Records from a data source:
□ □ □
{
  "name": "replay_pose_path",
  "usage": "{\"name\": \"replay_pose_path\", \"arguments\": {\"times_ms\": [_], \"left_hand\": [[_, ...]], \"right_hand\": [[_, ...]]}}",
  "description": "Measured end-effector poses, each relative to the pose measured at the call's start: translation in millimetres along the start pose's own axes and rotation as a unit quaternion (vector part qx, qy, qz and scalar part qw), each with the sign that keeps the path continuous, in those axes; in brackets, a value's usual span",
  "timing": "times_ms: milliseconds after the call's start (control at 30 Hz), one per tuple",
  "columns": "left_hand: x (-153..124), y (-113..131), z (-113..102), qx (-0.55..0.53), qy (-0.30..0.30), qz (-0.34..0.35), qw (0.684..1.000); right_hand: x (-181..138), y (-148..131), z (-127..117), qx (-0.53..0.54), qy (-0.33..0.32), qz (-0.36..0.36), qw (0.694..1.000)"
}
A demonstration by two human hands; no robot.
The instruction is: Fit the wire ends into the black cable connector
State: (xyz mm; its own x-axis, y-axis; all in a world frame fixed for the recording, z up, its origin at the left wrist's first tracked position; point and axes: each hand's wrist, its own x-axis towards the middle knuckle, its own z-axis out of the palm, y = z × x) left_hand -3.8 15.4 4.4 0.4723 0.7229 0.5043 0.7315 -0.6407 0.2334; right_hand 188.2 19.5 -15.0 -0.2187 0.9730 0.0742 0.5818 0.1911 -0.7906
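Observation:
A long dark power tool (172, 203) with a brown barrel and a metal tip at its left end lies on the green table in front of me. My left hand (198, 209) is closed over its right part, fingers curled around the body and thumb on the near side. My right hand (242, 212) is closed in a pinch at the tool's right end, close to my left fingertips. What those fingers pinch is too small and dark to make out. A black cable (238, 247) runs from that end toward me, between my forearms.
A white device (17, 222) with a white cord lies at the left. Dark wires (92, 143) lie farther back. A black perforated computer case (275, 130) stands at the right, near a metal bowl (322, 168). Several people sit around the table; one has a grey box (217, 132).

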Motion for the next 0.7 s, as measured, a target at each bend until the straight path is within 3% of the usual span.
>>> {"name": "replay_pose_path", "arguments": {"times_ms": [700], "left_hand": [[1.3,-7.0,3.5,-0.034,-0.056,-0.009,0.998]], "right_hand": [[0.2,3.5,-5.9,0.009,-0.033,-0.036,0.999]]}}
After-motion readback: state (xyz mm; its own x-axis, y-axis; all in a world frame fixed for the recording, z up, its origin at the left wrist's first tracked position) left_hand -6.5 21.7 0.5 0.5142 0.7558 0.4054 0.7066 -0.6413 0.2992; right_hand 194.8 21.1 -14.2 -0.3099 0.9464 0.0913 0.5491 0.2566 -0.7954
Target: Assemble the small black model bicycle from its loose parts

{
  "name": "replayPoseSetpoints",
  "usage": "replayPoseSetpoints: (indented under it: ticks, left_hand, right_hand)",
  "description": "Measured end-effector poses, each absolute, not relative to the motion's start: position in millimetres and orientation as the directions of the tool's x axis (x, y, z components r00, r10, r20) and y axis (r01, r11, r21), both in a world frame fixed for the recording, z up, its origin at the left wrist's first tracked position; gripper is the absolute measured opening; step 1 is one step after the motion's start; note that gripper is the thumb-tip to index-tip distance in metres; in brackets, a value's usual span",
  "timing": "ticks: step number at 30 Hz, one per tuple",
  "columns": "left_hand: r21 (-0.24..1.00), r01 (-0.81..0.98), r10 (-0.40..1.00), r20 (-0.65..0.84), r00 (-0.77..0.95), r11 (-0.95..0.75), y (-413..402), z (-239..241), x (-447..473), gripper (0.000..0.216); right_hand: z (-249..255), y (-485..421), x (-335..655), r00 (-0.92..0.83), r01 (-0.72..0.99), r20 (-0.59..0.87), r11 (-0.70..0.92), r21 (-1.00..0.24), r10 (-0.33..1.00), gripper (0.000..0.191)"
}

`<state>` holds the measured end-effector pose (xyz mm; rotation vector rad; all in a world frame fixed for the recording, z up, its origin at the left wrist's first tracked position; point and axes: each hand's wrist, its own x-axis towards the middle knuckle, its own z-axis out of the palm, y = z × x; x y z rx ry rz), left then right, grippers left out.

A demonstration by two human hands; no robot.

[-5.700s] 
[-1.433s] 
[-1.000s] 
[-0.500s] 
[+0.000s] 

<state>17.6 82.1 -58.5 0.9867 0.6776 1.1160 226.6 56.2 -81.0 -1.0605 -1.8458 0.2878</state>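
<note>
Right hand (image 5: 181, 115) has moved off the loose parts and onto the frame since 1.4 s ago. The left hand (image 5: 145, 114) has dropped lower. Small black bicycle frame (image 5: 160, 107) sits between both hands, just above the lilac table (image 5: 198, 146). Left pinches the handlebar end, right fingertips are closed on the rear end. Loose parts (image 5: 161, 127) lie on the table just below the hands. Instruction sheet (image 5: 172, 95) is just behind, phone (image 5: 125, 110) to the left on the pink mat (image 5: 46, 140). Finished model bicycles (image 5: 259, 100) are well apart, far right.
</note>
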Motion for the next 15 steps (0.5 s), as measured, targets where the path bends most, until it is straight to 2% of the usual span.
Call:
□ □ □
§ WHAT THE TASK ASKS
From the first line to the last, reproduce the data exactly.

§ RESULT OF THIS TASK
{
  "name": "replay_pose_path",
  "usage": "{\"name\": \"replay_pose_path\", \"arguments\": {\"times_ms\": [_], \"left_hand\": [[_, ...]], \"right_hand\": [[_, ...]]}}",
  "description": "Measured end-effector poses, each relative to the pose measured at the call's start: translation in millimetres along the start pose's own axes and rotation as a unit quaternion (vector part qx, qy, qz and scalar part qw), each with the sign that keeps the path continuous, in those axes; in brackets, a value's usual span",
  "timing": "times_ms: milliseconds after the call's start (control at 30 Hz), one per tuple",
  "columns": "left_hand: x (-153..124), y (-113..131), z (-113..102), qx (-0.55..0.53), qy (-0.30..0.30), qz (-0.34..0.35), qw (0.684..1.000); right_hand: x (-181..138), y (-148..131), z (-127..117), qx (-0.53..0.54), qy (-0.33..0.32), qz (-0.36..0.36), qw (0.694..1.000)"
}
A demonstration by two human hands; no robot.
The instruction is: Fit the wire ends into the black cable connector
State: (xyz mm; its own x-axis, y-axis; all in a world frame fixed for the recording, z up, its origin at the left wrist's first tracked position; point and axes: each hand's wrist, its own x-axis towards the middle knuckle, its own z-axis out of the palm, y = z × x) left_hand -3.8 15.4 4.4 0.4723 0.7229 0.5043 0.7315 -0.6407 0.2334; right_hand 188.2 19.5 -15.0 -0.2187 0.9730 0.0742 0.5818 0.1911 -0.7906
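Observation:
A long dark power tool (172, 203) with a brown barrel and a metal tip at its left end lies on the green table in front of me. My left hand (198, 209) is closed over its right part, fingers curled around the body and thumb on the near side. My right hand (242, 212) is closed in a pinch at the tool's right end, close to my left fingertips. What those fingers pinch is too small and dark to make out. A black cable (238, 247) runs from that end toward me, between my forearms.
A white device (17, 222) with a white cord lies at the left. Dark wires (92, 143) lie farther back. A black perforated computer case (275, 130) stands at the right, near a metal bowl (322, 168). Several people sit around the table; one has a grey box (217, 132).
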
Motion for the next 0.7 s, as measured, a target at each bend until the straight path is within 3% of the usual span.
>>> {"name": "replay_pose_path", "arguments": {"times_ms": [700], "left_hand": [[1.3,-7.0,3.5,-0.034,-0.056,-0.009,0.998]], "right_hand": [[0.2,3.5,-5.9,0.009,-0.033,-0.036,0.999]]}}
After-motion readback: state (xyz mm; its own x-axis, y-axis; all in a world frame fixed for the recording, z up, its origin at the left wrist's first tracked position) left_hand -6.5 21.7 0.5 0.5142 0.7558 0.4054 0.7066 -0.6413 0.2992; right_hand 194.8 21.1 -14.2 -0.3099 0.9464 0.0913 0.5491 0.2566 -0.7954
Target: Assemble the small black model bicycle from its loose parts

{
  "name": "replayPoseSetpoints",
  "usage": "replayPoseSetpoints: (indented under it: ticks, left_hand, right_hand)",
  "description": "Measured end-effector poses, each absolute, not relative to the motion's start: position in millimetres and orientation as the directions of the tool's x axis (x, y, z components r00, r10, r20) and y axis (r01, r11, r21), both in a world frame fixed for the recording, z up, its origin at the left wrist's first tracked position; gripper is the absolute measured opening; step 1 is one step after the motion's start; note that gripper is the thumb-tip to index-tip distance in metres; in brackets, a value's usual span",
  "timing": "ticks: step number at 30 Hz, one per tuple",
  "columns": "left_hand: r21 (-0.24..1.00), r01 (-0.81..0.98), r10 (-0.40..1.00), r20 (-0.65..0.84), r00 (-0.77..0.95), r11 (-0.95..0.75), y (-413..402), z (-239..241), x (-447..473), gripper (0.000..0.216); right_hand: z (-249..255), y (-485..421), x (-335..655), r00 (-0.92..0.83), r01 (-0.72..0.99), r20 (-0.59..0.87), r11 (-0.70..0.92), r21 (-1.00..0.24), r10 (-0.33..1.00), gripper (0.000..0.191)"
}

`<state>` holds the measured end-effector pose (xyz mm; rotation vector rad; all in a world frame fixed for the recording, z up, its origin at the left wrist's first tracked position; point and axes: each hand's wrist, its own x-axis towards the middle knuckle, its own z-axis out of the palm, y = z × x; x y z rx ry rz), left then right, grippers left out.

A demonstration by two human hands; no robot.

[-5.700s] 
[-1.433s] 
[-1.000s] 
[-0.500s] 
[+0.000s] 

<state>17.6 82.1 -58.5 0.9867 0.6776 1.1160 226.6 56.2 -81.0 -1.0605 -1.8458 0.2878</state>
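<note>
Right hand (image 5: 181, 115) has moved off the loose parts and onto the frame since 1.4 s ago. The left hand (image 5: 145, 114) has dropped lower. Small black bicycle frame (image 5: 160, 107) sits between both hands, just above the lilac table (image 5: 198, 146). Left pinches the handlebar end, right fingertips are closed on the rear end. Loose parts (image 5: 161, 127) lie on the table just below the hands. Instruction sheet (image 5: 172, 95) is just behind, phone (image 5: 125, 110) to the left on the pink mat (image 5: 46, 140). Finished model bicycles (image 5: 259, 100) are well apart, far right.
</note>
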Motion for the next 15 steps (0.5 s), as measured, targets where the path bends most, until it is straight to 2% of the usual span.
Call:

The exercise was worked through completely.